In [1]:
import pandas as pd
import numpy as np
from sklearn.metrics.pairwise import cosine_similarity
from io import StringIO
from sklearn.feature_extraction.text import TfidfVectorizer

In [2]:
# Load the dataset
df = pd.read_csv(
    StringIO(
    """
movie_id,title,genre,director,actors
1,The Shawshank Redemption,Drama,Frank Darabont,Tim Robbins Morgan Freeman Bob Gunton
2,The Godfather,Crime Drama,Francis Ford Coppola,Marlon Brando Al Pacino James Caan
3,The Dark Knight,Action Crime Drama,Christopher Nolan,Christian Bale Heath Ledger Morgan Freeman
4,Pulp Fiction,Crime Drama,Quentin Tarantino,John Travolta Uma Thurman Samuel L. Jackson
5,The Lord of the Rings: The Return of the King,Adventure Fantasy,Peter Jackson,Elijah Wood Ian McKellen Viggo Mortensen
6,The Good the Bad and the Ugly,Western,Sergio Leone,Clint Eastwood Eli Wallach Lee Van Cleef
7,The Matrix,Science Fiction Action,The Wachowskis,Keanu Reeves Laurence Fishburne Carrie-Anne Moss
8,Inception,Science Fiction Action,Christopher Nolan,Leonardo DiCaprio Ken Watanabe Joseph Gordon-Levitt
9,The Silence of the Lambs,Thriller Crime,Jonathan Demme,Jodie Foster Anthony Hopkins Scott Glenn
10,Forrest Gump,Drama Romance,Robert Zemeckis,Tom Hanks Robin Wright Gary Sinise
11,Jurassic Park,Science Fiction Adventure,Steven Spielberg,Sam Neill Laura Dern Jeff Goldblum
12,The Lion King,Animation Musical Drama,Roger Allers Rob Minkoff,Matthew Broderick James Earl Jones Jeremy Irons
13,The Prestige,Drama Mystery Thriller,Christopher Nolan,Hugh Jackman Christian Bale Michael Caine
14,The Dark Knight Rises,Crime Thriller Action,Christopher Nolan,Christian Bale Tom Hardy Morgan Freeman
15,The Departed,Crime Drama Thriller,Martin Scorsese,Leonardo DiCaprio Matt Damon Jack Nicholson
16,A Few Dollars More,Western,Sergio Leone,Clint Eastwood Lee Van Cleef Eli Wallach
17,The Pianist,Drama War,Roman Polanski,Adrien Brody Thomas Kretschmann Frank Finlay
18,Gladiator,Action Adventure Drama,Ridley Scott,Russell Crowe Joaquin Phoenix Connie Nielsen
19,The Green Mile,Fantasy Crime Drama,Frank Darabont,Tom Hanks David Morse Michael Clarke Duncan
20,The Lord of the Rings: The Fellowship of the Ring,Fantasy Adventure,Peter Jackson,Elijah Wood Ian McKellen Orlando Bloom
21,The Lord of the Rings: The Two Towers,Fantasy Adventure,Peter Jackson,Elijah Wood Ian McKellen Viggo Mortensen
22,The Incredibles,Animation Action Adventure,Brad Bird,Craig T. Nelson Holly Hunter Samuel L. Jackson
23,Finding Nemo,Animation Adventure Comedy,Andrew Stanton Lee Unkrich,Albert Brooks Ellen DeGeneres Alexander Gould
24,The Passion of the Christ,Drama,Mel Gibson,Jim Caviezel Monica Bellucci Maia Morgenstern
25,The Aviator,Drama Biography,Martin Scorsese,Leonardo DiCaprio Cate Blanchett Kate Beckinsale
26,The Descent,Adventure Horror Thriller,Neil Marshall,Shauna Macdonald Natalie Mendoza Alex Reid
    """
        )
    )

In [3]:
# get genre as a matrix
tf = TfidfVectorizer(analyzer='word',ngram_range=(1, 2),min_df=0, stop_words='english')
tfidf_matrix = tf.fit_transform(df['genre'])

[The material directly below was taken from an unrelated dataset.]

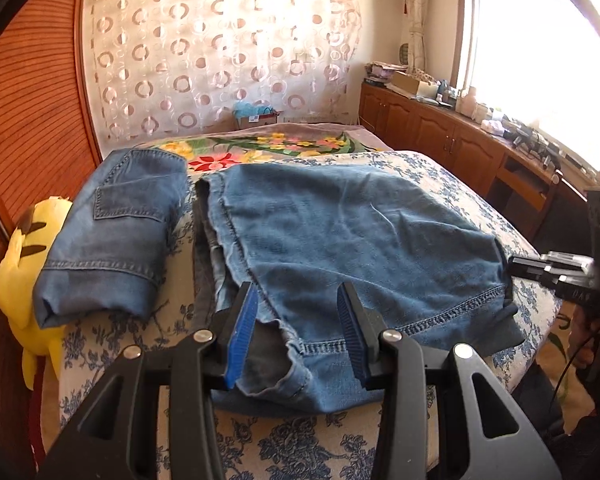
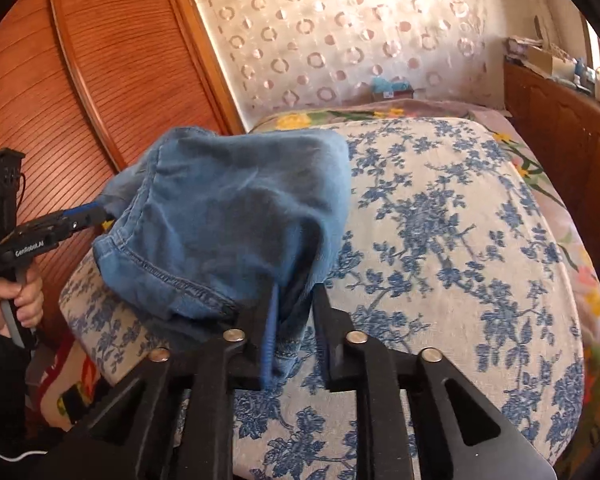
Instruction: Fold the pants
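Blue denim pants (image 1: pixel 340 232) lie partly folded on the floral bed cover (image 1: pixel 440 176). My left gripper (image 1: pixel 296 332) is open, its blue-padded fingers (image 1: pixel 242 336) on either side of the near hem corner. In the right wrist view my right gripper (image 2: pixel 292 320) is shut on the other corner of the pants (image 2: pixel 228 216) and lifts it off the bed cover (image 2: pixel 440 240). The left gripper (image 2: pixel 84 216) shows at the far left of that view, touching the denim. The right gripper (image 1: pixel 548 272) shows at the right edge of the left wrist view.
A second pair of jeans (image 1: pixel 112 232), folded, lies at the left of the bed. A yellow plush toy (image 1: pixel 24 280) sits beside it against the wooden wardrobe (image 1: pixel 28 112). A wooden cabinet (image 1: pixel 452 136) with clutter runs under the window on the right.
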`<state>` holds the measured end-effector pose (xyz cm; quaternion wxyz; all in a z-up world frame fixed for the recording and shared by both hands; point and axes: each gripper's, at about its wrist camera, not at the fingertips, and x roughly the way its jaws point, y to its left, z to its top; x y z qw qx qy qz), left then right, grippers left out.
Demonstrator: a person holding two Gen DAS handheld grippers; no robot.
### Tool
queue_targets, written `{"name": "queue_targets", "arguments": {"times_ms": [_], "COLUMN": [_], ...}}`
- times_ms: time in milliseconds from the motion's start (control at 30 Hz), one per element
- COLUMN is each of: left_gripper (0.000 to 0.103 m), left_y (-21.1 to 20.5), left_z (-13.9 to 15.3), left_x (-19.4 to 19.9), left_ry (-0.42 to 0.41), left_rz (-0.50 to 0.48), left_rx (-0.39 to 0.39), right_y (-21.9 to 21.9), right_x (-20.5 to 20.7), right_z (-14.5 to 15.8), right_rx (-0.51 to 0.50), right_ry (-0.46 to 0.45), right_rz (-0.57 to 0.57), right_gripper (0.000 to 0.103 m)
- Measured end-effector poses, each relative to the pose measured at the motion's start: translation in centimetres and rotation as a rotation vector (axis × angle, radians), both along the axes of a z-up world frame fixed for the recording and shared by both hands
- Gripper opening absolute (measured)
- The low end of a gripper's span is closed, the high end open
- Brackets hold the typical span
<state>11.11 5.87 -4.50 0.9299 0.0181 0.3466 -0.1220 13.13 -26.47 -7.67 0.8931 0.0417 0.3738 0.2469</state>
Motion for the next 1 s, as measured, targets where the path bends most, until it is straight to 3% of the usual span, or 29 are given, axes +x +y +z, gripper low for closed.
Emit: {"name": "queue_targets", "arguments": {"times_ms": [67,167,400,633,1000], "left_gripper": [0.041,0.041,0.041,0.041,0.043], "left_y": [-0.2,0.1,1.5,1.8,3.8], "left_z": [-0.6,-1.8,-4.5,-5.9,-6.2], "left_x": [0.2,0.4,0.7,0.7,-0.5], "left_ry": [0.015,0.04,0.105,0.103,0.108], "left_rz": [-0.001,0.015,0.042,0.041,0.057], "left_rx": [0.009,0.034,0.043,0.035,0.004], "right_y": [-0.4,-0.8,0.8,1.4,1.7], "right_x": [0.2,0.8,2.7,3.7,3.8], "right_z": [0.5,0.9,0.0,-2.0,-3.1], "right_rx": [0.005,0.021,-0.006,-0.011,-0.022], "right_ry": [-0.013,-0.02,0.015,0.076,0.097], "right_rz": [-0.018,-0.026,-0.02,-0.02,-0.008], "right_gripper": [0.038,0.044,0.046,0.048,0.048]}}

# Calculate the cosine similarity between all the items
similarity = cosine_similarity(tfidf_matrix, tfidf_matrix)

# Function that gets movie recommendations based on the cosine similarity score of movie genres
def genre_recommendations(title):
    # Build a 1-d array of movie titles
    titles = df['title']
    indices = pd.Series(df.index, index=df['title'])
    idx = indices[title]
    sim_scores = list(enumerate(similarity[idx]))
    sim_scores = sorted(sim_scores, key=lambda x: x[1], reverse=True)
    sim_scores = sim_scores[1:25]
    movie_indices = [i[0] for i in sim_scores]
    return titles.iloc[movie_indices]

# What other movies are like LOTR: ROTK that I should watch?
genre_recommendations('The Lord of the Rings: The Return of the King').head(5)

19    The Lord of the Rings: The Fellowship of the Ring
20                The Lord of the Rings: The Two Towers
18                                       The Green Mile
17                                            Gladiator
21                                      The Incredibles
Name: title, dtype: object

In [4]:
# get director as a matrix
tf = TfidfVectorizer(analyzer='word',ngram_range=(1, 2),min_df=0, stop_words='english')
tfidf_matrix = tf.fit_transform(df['director'])

# Calculate the cosine similarity between all the items
similarity = cosine_similarity(tfidf_matrix, tfidf_matrix)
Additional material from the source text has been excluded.